Nous partageons ici la présentation faite lors du 2e Forum mondial de l’eau, de la terre, du climat et de la diversité, promu par le sénateur Andrea Blandini, ayant eu lieu le 1er novembre.
Nous y avons parlé de la responsabilité finale du changement climatique, de la pauvreté et des famines qui l’accompagnent, et de la manière de commencer à réparer cette injustice, cette dette historique, par l’octroi d’un revenu de base universel, inconditionnel, individuel et suffisant à chaque être humain, c’est-à-dire à toute l’humanité.
Le changement climatique est indiscutable – nous le vivons tous les jours… mais les grandes puissances et les gouvernements qui les servent continuent à agir sans tenir compte de la gravité de la situation. Peu importe les déclarations qu’ils font ou la façon dont ils justifient leurs actions – ce qui compte ce sont les faits et ils parlent d’eux-mêmes. Nous verrons comment se terminera la COP27 en Égypte ces jours-ci – et malheureusement, nous ne nous attendons pas à grand chose si nous regardons ses sponsors. Parmi eux, nous retrouvons les représentants de ceux qui continuent à « jouer » avec la mort sous forme de guerres et de diverses formes de violence, des représentants de ceux qui ont choisi une fois de plus de revenir à des sources d’énergie polluantes, à la défense d’aliments nocifs pour la santé humaine et environnementale, des entreprises dont les politiques de délocalisation causent de plus en plus de misère, pour n’en citer que quelques-unes. Ces mêmes entreprises qui défendent l’énergie nucléaire sous forme d’armes ou de centrales nucléaires – quelques soient les risques et la pollution qu’elle génère tout au long du processus : depuis l’extraction de la terre des minéraux à utiliser jusqu’au traitement des déchets nucléaires. Par ailleurs, ce sont les espaces de vie des peuples indigènes qui sont les plus touchées par les essais nucléaires et c’est surtout l’Afrique qui sert de » cimetière » pour les déchets radioactifs, sans en avertir les populations.
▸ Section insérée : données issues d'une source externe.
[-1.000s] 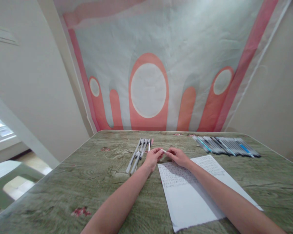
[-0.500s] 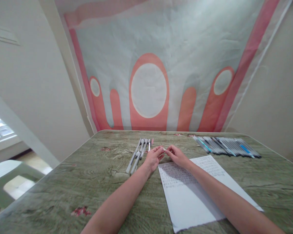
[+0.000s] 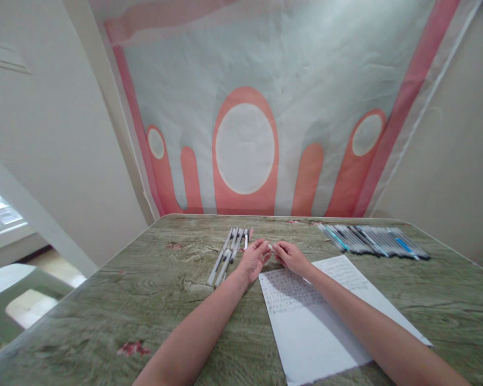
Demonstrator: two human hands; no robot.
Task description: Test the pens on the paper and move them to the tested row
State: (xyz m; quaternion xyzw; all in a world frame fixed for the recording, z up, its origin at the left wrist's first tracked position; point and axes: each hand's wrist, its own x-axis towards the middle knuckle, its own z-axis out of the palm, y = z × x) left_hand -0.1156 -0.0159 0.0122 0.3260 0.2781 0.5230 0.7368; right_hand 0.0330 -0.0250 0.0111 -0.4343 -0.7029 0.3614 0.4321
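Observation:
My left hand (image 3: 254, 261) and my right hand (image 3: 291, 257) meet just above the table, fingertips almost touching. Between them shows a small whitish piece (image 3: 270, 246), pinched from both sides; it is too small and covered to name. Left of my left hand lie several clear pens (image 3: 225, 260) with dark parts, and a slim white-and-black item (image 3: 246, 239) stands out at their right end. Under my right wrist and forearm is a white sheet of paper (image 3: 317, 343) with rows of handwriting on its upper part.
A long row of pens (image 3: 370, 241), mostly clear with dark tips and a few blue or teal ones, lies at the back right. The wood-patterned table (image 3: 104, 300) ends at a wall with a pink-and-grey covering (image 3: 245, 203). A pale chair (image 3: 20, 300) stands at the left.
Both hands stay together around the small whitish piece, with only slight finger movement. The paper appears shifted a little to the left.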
Nous souhaitons attirer l’attention sur les conséquences d’un accident nucléaire ou de l’utilisation d’armes nucléaires sur le changement climatique. Nous savons aujourd’hui que jamais – depuis la Seconde Guerre mondiale – nous n’avons été autant en danger de voir une telle chose se produire. Nous devons en être conscients et prendre position.
Mais qui sont d’ores et déjà les plus grandes victimes du changement climatique, même sans accident ni attaque nucléaire ?
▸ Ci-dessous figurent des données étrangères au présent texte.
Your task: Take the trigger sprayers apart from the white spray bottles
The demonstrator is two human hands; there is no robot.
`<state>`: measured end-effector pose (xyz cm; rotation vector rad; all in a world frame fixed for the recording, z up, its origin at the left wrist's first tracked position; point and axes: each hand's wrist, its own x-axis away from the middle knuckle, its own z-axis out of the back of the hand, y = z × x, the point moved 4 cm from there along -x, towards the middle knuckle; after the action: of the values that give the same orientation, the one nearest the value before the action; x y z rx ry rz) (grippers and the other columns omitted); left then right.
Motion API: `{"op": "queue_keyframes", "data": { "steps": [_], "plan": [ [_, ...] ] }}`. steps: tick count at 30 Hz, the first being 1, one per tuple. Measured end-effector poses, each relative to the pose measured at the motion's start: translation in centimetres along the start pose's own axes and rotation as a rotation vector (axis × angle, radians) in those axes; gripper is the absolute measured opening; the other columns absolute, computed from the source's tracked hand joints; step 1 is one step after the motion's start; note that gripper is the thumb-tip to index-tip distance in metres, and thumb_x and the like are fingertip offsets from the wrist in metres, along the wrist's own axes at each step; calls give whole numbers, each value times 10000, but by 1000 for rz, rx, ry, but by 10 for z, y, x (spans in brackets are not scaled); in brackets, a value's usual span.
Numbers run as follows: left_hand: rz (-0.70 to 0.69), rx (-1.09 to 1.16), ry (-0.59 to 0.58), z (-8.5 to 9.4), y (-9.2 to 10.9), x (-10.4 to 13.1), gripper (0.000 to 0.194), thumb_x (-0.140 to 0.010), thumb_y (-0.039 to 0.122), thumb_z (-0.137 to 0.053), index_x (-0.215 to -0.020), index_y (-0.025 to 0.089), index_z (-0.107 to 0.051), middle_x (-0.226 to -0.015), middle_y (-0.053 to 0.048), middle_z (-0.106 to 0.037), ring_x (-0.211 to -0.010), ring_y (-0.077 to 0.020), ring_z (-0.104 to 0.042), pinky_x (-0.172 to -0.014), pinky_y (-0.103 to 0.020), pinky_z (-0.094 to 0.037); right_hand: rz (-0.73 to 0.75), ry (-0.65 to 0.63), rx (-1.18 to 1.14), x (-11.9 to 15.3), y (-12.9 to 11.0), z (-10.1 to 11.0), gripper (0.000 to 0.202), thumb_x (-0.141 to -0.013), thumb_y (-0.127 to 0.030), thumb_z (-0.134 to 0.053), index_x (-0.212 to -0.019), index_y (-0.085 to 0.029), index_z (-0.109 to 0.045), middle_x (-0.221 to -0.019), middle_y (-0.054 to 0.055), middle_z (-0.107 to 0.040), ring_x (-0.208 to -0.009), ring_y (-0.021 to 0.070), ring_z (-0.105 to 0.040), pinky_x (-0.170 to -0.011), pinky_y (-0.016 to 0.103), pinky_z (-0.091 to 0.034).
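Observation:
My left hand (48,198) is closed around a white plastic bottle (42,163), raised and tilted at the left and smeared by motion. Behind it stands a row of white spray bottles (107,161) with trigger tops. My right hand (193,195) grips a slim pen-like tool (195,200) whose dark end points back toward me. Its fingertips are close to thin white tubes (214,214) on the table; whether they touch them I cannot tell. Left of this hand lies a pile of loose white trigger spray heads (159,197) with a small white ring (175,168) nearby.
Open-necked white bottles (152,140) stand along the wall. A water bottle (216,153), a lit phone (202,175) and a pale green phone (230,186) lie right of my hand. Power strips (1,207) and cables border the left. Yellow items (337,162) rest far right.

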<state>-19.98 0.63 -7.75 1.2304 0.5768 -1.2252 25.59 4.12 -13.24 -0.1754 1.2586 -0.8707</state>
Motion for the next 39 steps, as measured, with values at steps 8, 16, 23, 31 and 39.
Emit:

La grande majorité, ceux qui se retrouvent à la marge sociale de n’importe quel pays, et en particulier sur l’hémisphère sud de la planète. Si une grande partie des populations du nord ont jusqu’à présent vécu au prix d’une exploitation du sud, ce n’est plus le cas, avec une minorité croissante de plus en plus riche qui profite de cette catastrophe.
Et à quoi ressemble ce désastre ?
Il a de nombreux visages, sans aucun doute, mais pour les résumer : il s’agit de famine, pauvreté, migration forcée, douleurs, souffrances et la mort.
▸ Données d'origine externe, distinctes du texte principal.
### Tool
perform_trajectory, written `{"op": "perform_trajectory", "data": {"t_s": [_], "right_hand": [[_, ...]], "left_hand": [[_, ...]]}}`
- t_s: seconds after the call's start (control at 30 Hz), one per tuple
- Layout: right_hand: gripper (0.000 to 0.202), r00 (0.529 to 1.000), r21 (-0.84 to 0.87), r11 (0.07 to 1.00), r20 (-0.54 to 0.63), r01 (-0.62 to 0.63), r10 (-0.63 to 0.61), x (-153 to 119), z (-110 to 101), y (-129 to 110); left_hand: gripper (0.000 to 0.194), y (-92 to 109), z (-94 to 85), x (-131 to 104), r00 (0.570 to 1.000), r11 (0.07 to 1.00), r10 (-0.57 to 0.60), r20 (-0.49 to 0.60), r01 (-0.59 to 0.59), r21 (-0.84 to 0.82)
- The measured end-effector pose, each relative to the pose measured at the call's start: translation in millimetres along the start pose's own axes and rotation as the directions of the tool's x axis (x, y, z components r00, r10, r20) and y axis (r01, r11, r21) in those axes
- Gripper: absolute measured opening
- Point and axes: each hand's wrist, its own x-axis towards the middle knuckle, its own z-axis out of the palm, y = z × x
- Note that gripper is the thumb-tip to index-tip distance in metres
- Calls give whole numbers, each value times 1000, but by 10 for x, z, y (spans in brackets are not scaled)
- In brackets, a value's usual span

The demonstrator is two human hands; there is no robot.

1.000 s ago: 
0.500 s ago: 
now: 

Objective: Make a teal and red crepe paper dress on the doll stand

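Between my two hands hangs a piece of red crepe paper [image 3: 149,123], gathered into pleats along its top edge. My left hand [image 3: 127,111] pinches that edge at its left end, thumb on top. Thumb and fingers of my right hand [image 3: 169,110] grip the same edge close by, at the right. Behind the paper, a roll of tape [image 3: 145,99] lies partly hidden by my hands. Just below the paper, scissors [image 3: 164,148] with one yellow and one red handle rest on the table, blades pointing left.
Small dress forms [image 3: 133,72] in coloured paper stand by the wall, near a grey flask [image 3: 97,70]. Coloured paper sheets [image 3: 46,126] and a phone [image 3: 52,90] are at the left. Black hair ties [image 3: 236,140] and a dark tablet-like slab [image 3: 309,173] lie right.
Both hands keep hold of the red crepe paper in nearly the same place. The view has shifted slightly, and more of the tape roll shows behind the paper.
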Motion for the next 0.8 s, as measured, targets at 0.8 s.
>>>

Nous nous concentrons sur la pauvreté, la faim et la répartition des richesses. Et nous le ferons sur la base de rapports d’organisations que l’on peut difficilement soupçonner d’être « révolutionnaires ». Dans tous les cas, tous tirent la sonnette d’alarme sur la situation qui s’est créée depuis la pandémie du coronavirus et qui s’est considérablement aggravée avec la guerre en Ukraine.
Quelques rapports
- Examinons quelques rapports fournissant des données plus que pertinentes :
La FAO (Organisation des Nations unies pour l’alimentation et l’agriculture) indique dans son rapport 2022 :
» En 2021, jusqu’à 828 millions de personnes ont souffert de la faim : 46 millions de personnes de plus que l’année précédente et 150 millions de plus qu’en 2019″.
Le rapport souligne que les femmes et les enfants sont les plus touchés et tire la sonnette d’alarme au regard des années à venir et des objectifs fixés :
» En anticipant l’avenir, il est à prévoir que près de 670 millions de personnes (8 % de la population mondiale) devraient continuer à souffrir de la faim en 2030, même en tenant compte d’une reprise économique mondiale. Ce chiffre est similaire à celui de 2015, lorsque l’Agenda 2030 pour le développement durable fixait l’objectif de mettre fin à la faim à l’insécurité alimentaire et à la malnutrition d’ici la fin de la décennie.
- Le rapport de septembre de la Banque mondiale de cette année indique :
« Pendant près de 25 ans, le nombre de personnes vivant dans l’extrême pauvreté n’a cessé de diminuer. Toutefois, cette tendance a été interrompue en 2020, lorsque la pauvreté a augmenté en raison des perturbations causées par la crise du COVID-19 et des effets des conflits et du changement climatique.
Les personnes les plus durement touchées sont les femmes, les jeunes, les travailleurs précaires et les travailleurs informels. Les inégalités se sont accrues tant au sein des pays qu’entre eux.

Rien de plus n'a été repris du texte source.